BANDARA KULONPROGO : Aksi Saling Dorong Sempat Terjadi

-Warga penolak bandara yang tergabung dalam Wahana Tri Tunggal (WTT) berusaha mempertahankan tanah milik mereka yang sejak awal tidak boleh diukur di Dusun Sidorejo, Desa Glagah, Kecamatan Temon, Kulonprogo, Senin (22/2/2016).(Rima Sekarani I.N./JIBI - Harian Jogja)
22 Februari 2016 08:20 WIB Rima Sekarani Kulonprogo Share :

Bandara Kulonprogo, penolakan pendataan masih ditemui.

Harianjogja.com, KULONPROGO-Aksi saling dorong antara warga penolak bandara dan aparat keamanan sempat mewarnai kegiatan pengukuran lahan calon lokasi bandara New Yogyakarta International Airport (NYIA), tepatnya di Dusun Sidorejo, Desa Glagah, Kecamatan Temon, Kulonprogo, Senin (22/2/2016).

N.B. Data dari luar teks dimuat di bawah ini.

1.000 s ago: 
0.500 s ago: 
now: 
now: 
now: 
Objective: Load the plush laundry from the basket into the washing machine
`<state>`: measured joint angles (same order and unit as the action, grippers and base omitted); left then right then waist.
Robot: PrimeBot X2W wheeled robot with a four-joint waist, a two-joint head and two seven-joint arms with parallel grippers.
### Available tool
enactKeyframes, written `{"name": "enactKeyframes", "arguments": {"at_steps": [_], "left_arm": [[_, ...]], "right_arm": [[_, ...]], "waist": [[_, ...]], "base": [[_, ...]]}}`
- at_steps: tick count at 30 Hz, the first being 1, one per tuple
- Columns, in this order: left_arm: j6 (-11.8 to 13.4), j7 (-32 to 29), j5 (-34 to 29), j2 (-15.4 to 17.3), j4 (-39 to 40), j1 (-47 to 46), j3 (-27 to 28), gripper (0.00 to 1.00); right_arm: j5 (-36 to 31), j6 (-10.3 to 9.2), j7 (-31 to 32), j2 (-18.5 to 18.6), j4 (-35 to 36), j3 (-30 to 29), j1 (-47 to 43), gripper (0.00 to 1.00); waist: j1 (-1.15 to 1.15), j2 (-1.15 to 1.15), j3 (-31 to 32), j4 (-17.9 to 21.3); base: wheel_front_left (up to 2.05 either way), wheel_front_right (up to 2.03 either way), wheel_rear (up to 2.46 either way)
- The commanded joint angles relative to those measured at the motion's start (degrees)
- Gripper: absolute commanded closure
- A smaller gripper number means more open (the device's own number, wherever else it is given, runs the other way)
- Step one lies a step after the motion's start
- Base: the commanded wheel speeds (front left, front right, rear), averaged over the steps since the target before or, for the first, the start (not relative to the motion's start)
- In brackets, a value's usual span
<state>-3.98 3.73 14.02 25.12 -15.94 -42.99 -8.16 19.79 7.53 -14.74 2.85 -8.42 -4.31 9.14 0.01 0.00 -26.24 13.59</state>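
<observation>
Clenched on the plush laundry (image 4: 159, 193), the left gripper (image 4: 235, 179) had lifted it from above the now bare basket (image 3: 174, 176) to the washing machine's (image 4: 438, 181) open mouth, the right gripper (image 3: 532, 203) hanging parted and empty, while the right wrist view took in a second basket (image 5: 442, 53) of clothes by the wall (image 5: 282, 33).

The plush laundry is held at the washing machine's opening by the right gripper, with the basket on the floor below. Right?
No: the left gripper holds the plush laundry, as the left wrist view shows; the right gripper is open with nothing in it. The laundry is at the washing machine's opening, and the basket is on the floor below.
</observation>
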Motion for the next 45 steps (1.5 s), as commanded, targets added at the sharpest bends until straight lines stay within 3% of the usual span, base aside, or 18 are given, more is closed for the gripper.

Meski demikian, situasi tersebut relatif cepat mereda sehingga tim dari Badan Pertanahan Nasional (BPN) berhasil mengukur 14 bidang tanah yang sebelumnya memang belum bisa terjangkau secara maksimal.

Pantauan Harianjogja.com, pengukuran hari itu memang dilakukan di wilayah yang menjadi basis Wahana Tri Tunggal (WTT), kelompok warga penolak bandara. Tim BPN mendapatkan pengawalan ketat dari ratusan aparat keamanan. Kericuhan kemudian terjadi saat sistem pengamanan diperketat hingga mendekati pekarangan rumah anggota WTT.Warga pun langsung berusaha mempertahankan tanahnya agar tidak ikut diukur sehingga aksi saling dorong pun terjadi.

Ketua WTT, Martono mengungkapkan, warga hanya merasa harus mempertahankan tanah mereka yang sejak awal tidak boleh diukur maupun didata tim BPN. Hal itu karena sejak awal WTT berkomitmen tidak akan melepaskan tanah mereka untuk pembangunan bandara NYIA.

“Itu tadi batas tanah milik warga pro dan kontra. WTT sebenarnya hanya membentengi tanah yang tidak boleh diukur tapi aparat mendorong sehinga ada yang terjatuh dan pingsan,” kata Martono.